▶ **Task brief**
Below are the records. Retype exactly the lines between the lines holding "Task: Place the" and "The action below", inclusive.
===== Records provided =====
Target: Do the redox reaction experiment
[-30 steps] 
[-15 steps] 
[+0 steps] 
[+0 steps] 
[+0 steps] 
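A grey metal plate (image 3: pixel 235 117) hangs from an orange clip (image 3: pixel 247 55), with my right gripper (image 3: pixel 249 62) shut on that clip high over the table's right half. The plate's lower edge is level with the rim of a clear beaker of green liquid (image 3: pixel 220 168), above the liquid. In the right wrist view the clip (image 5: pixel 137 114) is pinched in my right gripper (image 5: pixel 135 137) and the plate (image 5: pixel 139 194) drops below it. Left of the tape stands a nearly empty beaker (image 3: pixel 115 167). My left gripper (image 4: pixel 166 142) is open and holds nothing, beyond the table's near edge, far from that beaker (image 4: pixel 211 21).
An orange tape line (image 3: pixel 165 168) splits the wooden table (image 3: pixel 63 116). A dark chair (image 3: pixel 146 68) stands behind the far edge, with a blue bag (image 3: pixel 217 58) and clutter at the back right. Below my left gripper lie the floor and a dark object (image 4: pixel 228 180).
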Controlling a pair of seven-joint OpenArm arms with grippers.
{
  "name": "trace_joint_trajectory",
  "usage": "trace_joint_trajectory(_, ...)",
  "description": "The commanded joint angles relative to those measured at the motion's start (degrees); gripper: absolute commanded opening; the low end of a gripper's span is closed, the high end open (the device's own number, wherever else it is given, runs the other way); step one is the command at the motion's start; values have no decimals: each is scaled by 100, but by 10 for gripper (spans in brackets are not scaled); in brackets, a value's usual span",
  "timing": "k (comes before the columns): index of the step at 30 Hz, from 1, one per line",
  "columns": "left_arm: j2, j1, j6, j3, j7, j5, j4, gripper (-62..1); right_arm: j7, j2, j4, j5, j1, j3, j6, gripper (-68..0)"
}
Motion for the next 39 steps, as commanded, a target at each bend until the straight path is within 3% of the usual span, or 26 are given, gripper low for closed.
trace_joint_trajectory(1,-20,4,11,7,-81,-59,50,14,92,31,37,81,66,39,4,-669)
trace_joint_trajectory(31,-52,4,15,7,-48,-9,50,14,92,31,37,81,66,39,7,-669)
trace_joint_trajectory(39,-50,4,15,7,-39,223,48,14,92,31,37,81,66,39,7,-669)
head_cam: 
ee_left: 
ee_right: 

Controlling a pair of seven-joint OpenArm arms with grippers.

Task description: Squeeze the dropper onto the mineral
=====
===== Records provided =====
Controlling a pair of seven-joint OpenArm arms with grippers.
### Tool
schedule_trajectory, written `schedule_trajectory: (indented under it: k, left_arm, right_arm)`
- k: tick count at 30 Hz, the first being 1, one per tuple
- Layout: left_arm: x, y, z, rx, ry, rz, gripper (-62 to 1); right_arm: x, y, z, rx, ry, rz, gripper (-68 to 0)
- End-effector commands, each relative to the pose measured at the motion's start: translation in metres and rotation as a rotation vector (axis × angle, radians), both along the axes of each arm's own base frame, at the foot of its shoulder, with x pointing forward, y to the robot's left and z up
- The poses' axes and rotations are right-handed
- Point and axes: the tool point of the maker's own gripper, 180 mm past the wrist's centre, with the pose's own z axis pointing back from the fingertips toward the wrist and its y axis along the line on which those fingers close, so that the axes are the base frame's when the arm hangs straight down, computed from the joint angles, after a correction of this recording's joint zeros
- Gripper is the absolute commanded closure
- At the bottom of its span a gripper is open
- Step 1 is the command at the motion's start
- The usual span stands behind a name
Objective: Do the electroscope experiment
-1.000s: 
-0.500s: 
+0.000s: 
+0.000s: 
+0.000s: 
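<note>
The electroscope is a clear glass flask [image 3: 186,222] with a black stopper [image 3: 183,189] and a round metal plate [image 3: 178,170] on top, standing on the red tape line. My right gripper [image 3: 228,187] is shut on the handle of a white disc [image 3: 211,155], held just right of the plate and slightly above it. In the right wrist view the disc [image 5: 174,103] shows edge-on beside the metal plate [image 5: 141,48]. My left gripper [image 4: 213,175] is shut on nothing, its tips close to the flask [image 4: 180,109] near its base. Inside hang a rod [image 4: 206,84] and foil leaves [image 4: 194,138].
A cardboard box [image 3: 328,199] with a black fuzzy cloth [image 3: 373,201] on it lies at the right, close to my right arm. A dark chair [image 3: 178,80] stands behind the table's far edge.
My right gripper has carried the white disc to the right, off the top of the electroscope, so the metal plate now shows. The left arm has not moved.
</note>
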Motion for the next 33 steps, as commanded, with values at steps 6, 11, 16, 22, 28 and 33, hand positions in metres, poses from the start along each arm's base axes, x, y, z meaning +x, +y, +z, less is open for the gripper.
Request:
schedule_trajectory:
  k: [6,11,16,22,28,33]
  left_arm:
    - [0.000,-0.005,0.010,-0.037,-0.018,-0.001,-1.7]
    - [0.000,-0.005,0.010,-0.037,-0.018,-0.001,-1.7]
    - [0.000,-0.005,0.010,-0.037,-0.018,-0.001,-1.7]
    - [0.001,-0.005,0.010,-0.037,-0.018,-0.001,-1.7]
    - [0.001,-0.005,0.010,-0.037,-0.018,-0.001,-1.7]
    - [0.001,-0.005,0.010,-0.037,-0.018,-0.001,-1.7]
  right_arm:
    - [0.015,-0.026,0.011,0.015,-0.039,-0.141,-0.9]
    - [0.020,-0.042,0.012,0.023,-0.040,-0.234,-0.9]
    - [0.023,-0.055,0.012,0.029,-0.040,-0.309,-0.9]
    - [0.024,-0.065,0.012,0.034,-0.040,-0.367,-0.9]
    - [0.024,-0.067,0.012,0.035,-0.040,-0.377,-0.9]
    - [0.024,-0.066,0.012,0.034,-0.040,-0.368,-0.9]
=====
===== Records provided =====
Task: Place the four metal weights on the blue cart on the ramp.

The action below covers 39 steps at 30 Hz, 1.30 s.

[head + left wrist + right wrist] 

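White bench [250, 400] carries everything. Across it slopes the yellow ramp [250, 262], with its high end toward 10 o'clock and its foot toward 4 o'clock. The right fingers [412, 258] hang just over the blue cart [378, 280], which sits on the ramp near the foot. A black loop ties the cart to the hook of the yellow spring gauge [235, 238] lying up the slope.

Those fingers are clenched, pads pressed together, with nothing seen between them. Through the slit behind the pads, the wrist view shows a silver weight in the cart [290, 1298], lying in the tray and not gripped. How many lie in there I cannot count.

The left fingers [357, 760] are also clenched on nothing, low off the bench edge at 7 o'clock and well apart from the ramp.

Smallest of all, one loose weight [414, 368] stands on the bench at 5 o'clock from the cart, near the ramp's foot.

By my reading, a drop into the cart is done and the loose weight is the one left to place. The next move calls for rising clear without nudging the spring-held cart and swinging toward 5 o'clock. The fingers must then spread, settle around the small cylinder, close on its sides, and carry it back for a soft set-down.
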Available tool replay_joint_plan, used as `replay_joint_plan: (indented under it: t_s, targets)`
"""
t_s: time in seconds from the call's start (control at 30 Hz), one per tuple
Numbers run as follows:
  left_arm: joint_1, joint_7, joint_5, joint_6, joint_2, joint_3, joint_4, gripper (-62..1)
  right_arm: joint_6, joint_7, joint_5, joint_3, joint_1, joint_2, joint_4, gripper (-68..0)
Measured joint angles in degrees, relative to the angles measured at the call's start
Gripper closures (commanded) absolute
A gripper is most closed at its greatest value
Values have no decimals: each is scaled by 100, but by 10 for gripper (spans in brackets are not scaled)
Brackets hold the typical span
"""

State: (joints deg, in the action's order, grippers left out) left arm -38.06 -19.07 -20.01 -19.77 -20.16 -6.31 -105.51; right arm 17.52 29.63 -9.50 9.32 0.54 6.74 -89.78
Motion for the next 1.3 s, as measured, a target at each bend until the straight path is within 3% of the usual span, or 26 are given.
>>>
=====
▶ **Exercise response**
Task: Place the four metal weights on the blue cart on the ramp.

The action below covers 39 steps at 30 Hz, 1.30 s.

This exercise has nothing further to it.